Meninices

05:09

O balcão servia-lhe perfeitamente para medir a sua altura. De braços sobrepostos e estendidos, conseguia pousar as mãos no balcão. Vestido de vermelho e absorto do movimento à sua volta, não despegava o olhar da televisão colocada tão lá em cima.  

Motivo: desenhos animados, disformes e barulhentos, coloridos e imparáveis. E ele ali estava, de pé, completamente imobilizado, com os olhos a acompanhar cada movimento e os ouvidos a registar cada som até ao ínfimo. 

Todo o frenesim do entra e sai do café e toda a atmosfera de gargalhadas, pedidos e discursos elevados lhe eram indiferentes. E até a voz maternal a sugerir que se sentasse lhe passou ao lado. Nada nem ninguém o retiraram daquele maravilhoso encantamento.

imagem retirada da Internet

Naqueles instantes, invejei-o.
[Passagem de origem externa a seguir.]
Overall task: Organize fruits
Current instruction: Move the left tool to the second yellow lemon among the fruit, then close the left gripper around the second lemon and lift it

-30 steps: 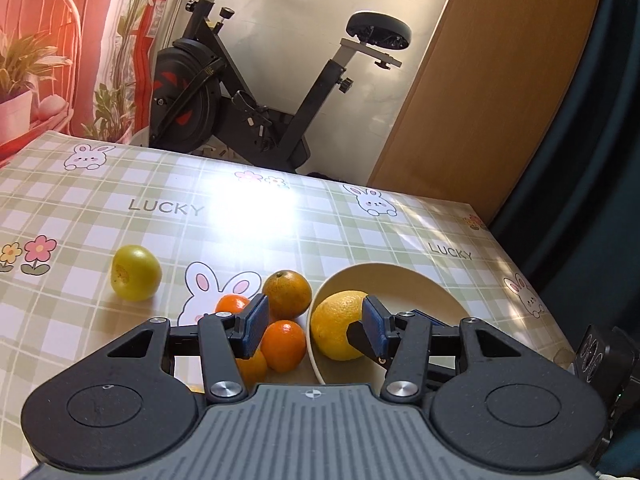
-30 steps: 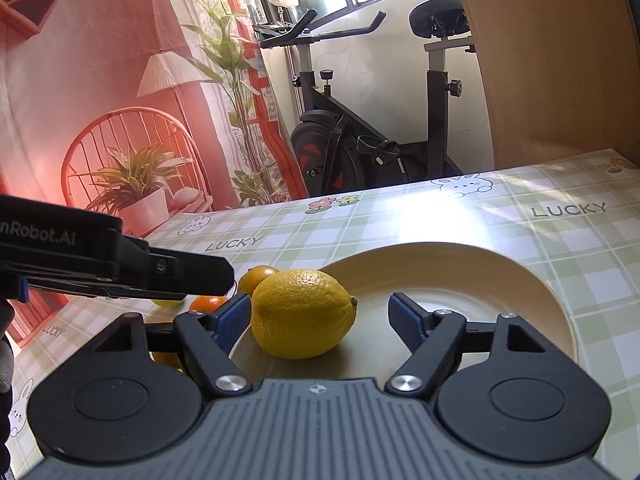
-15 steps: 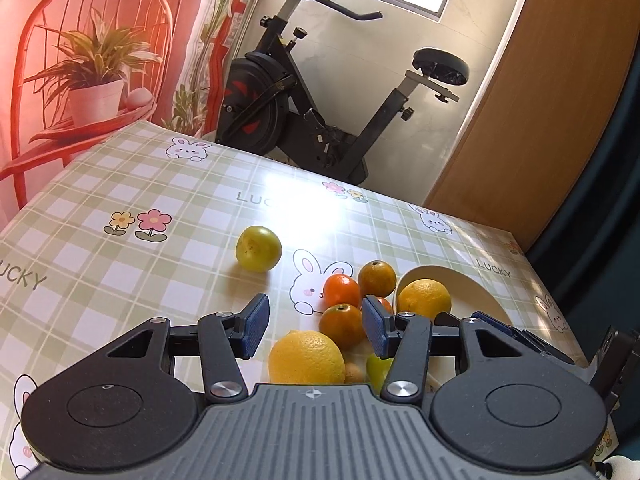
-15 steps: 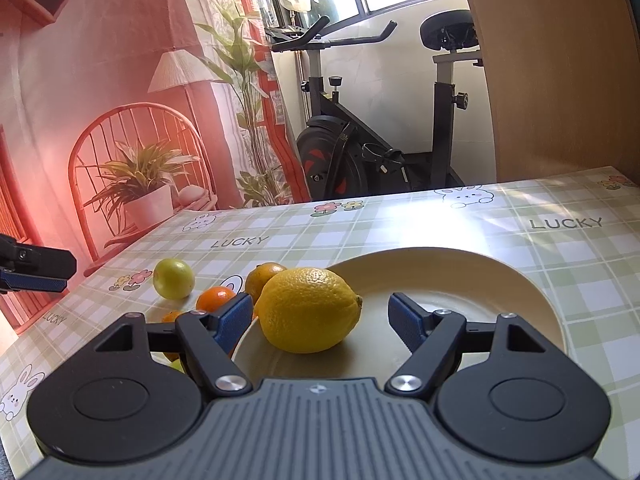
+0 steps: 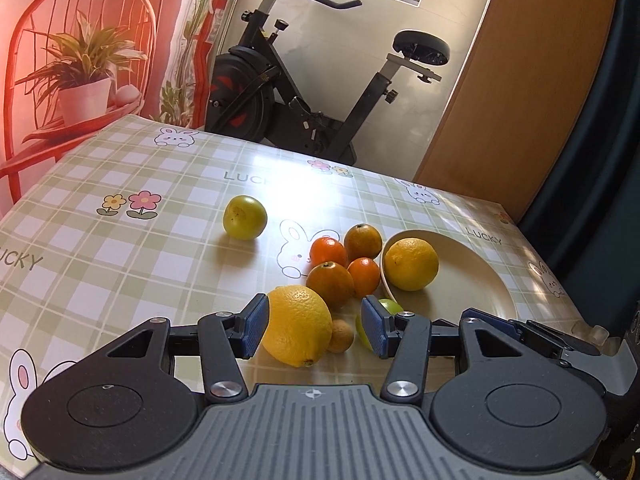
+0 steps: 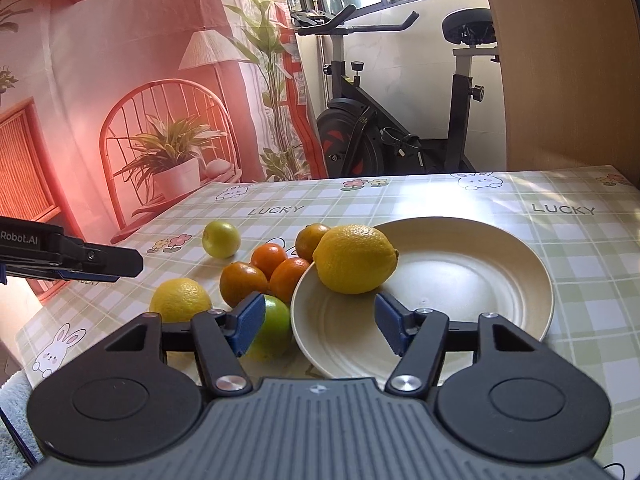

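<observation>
A cream plate [image 6: 460, 280] [image 5: 476, 280] holds one lemon [image 6: 355, 258] [image 5: 411, 258] at its left edge. A second lemon [image 5: 298, 330] [image 6: 180, 300] lies on the table between the open jaws of my left gripper [image 5: 314, 330], touching the left pad. Several small oranges [image 5: 338, 266] [image 6: 266, 270], a green lime [image 6: 272, 326] [image 5: 386, 308], a small brown fruit [image 5: 340, 335] and a yellow-green fruit [image 5: 245, 217] [image 6: 221, 239] lie left of the plate. My right gripper [image 6: 320, 326] is open and empty, over the plate's near rim.
The table has a green checked cloth [image 5: 120, 240]. An exercise bike [image 5: 304, 92] stands beyond its far edge, with a wooden panel [image 5: 520, 80] to the right. The left gripper's body [image 6: 72, 260] shows at the left of the right wrist view.
My left gripper has pulled back and to the left from the plate, so the near lemon now sits between its jaws. My right gripper has drawn back from the lemon on the plate.
</observation>
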Tool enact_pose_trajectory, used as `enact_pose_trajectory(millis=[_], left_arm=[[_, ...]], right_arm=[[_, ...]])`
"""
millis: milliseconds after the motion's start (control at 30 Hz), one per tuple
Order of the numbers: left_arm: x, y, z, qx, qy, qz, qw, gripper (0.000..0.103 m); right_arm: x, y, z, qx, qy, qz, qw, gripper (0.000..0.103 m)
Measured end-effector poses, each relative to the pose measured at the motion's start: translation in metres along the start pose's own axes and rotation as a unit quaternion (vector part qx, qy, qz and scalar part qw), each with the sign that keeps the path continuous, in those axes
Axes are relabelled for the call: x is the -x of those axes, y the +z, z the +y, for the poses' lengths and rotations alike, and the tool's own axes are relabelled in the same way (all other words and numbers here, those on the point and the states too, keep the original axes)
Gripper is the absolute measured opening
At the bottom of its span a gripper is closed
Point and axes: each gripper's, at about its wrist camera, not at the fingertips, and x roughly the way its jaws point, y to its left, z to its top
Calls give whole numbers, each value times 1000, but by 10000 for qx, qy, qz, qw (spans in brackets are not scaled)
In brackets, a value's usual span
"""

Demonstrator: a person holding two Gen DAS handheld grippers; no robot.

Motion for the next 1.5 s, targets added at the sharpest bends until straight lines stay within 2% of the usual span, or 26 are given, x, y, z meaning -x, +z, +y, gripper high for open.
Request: enact_pose_trajectory(millis=[67,300,700,900,1067,1267,1333,1400,1500], left_arm=[[3,-2,0,-11,-27,-20,10000,53],[2,-13,-2,-120,-57,46,9999,53],[1,-18,1,8,-118,122,9999,53],[-1,-11,8,109,-115,110,9998,53],[-1,19,26,193,-100,-4,9998,53],[-12,41,40,204,-231,171,9994,54],[-17,40,44,278,-294,230,9989,54],[-21,37,47,347,-373,286,9983,54],[-29,32,48,379,-463,430,9973,54]], right_arm=[[0,-2,6,27,119,103,9999,57],[-2,-17,33,386,682,735,9942,53],[3,-30,62,1078,1102,1044,9825,45],[-1,-31,66,1189,1029,1057,9819,45],[-8,-22,69,1420,968,1024,9798,45],[-30,-5,79,1617,972,920,9777,47],[-41,1,82,1585,962,907,9785,50],[-52,6,86,1591,982,927,9780,58],[-67,8,91,1729,1018,1020,9743,60]])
Tal como ele, queria fixar-me em algo e alhear-me do mundo. A idade acaba por nos obrigar a desaprender e esquecer como se faz. Nele morava uma tranquilidade absoluta, uma despreocupação plena, uma simplicidade hermética.

Observo-o descaradamente. Tem uma expressão facial indecifrável. Será que imagina qual será o desfecho da história? Será que se revê naqueles heróis? Será que sente medo ou entusiasmo com as corridas e as peripécias que se desenrolam no ecrã?
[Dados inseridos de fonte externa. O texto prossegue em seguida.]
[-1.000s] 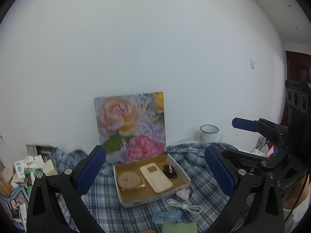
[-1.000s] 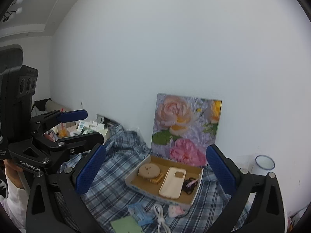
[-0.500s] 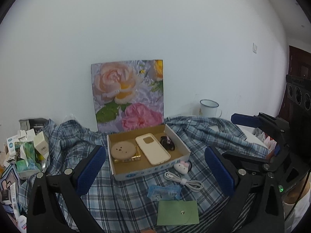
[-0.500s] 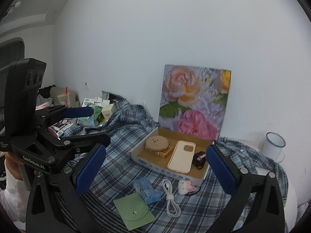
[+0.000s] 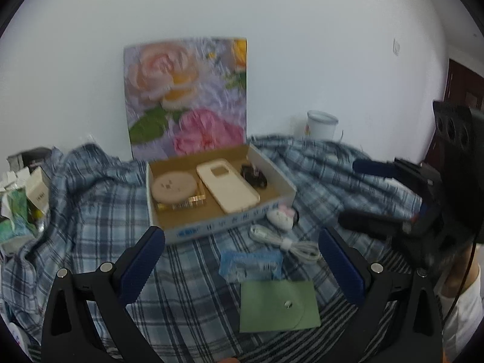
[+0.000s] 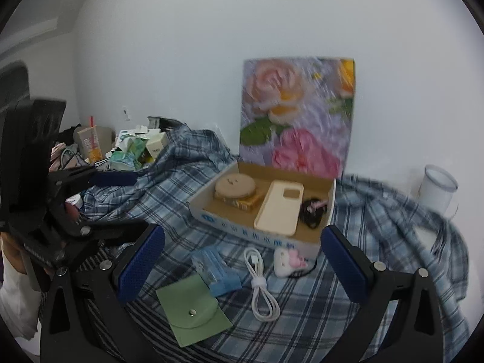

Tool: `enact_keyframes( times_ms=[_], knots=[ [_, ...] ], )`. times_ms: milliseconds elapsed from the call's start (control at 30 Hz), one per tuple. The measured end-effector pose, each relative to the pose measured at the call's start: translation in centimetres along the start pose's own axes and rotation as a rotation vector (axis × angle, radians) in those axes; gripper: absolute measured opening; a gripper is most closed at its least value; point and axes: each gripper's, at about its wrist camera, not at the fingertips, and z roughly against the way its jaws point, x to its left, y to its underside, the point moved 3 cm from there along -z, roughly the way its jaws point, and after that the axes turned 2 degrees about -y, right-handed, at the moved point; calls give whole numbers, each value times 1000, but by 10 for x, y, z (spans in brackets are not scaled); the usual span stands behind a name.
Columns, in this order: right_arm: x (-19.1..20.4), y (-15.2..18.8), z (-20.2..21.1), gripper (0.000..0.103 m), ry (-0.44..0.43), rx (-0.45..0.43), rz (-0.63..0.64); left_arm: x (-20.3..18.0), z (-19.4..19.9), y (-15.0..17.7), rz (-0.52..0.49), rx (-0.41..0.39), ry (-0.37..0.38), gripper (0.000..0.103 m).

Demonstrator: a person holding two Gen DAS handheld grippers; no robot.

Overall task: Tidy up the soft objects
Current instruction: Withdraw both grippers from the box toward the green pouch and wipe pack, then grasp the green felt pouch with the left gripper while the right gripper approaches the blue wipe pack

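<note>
We see a surface draped in a blue plaid cloth (image 5: pixel 90 211), rumpled at its left and far right. On it sits an open cardboard box (image 5: pixel 217 230) toward the far side. Just near the box lie a small white-and-pink plush (image 5: pixel 281 216), a coiled white cable (image 5: pixel 284 242), a blue packet (image 5: pixel 251 264) and, nearest us, a green snap pouch (image 5: pixel 278 307). A floral picture (image 5: pixel 186 96) leans against the wall behind the box.
</note>
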Motion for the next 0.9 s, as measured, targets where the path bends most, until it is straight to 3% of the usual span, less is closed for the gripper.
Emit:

Talvez... A única certeza que me permite perceber é que não se preocupa com o calor, com a comodidade do corpo ou com as moscas pousadas no boné. Reparo nas tatuagens dos braços, daquelas que vinham no invólucro das chicletes e demoravam dias a sair, mesmo depois de muito esfregar a pele.

E, naturalmente, vejo-o como um felizardo merecedor: ainda não sente o tempo nem as urgências que os adultos criam constantemente, ainda se permite a imaginar sem limites e focar a sua atenção exclusivamente naquilo que gosta. 

Quando conseguir pousar os cotovelos no balcão, tudo será bem diferente.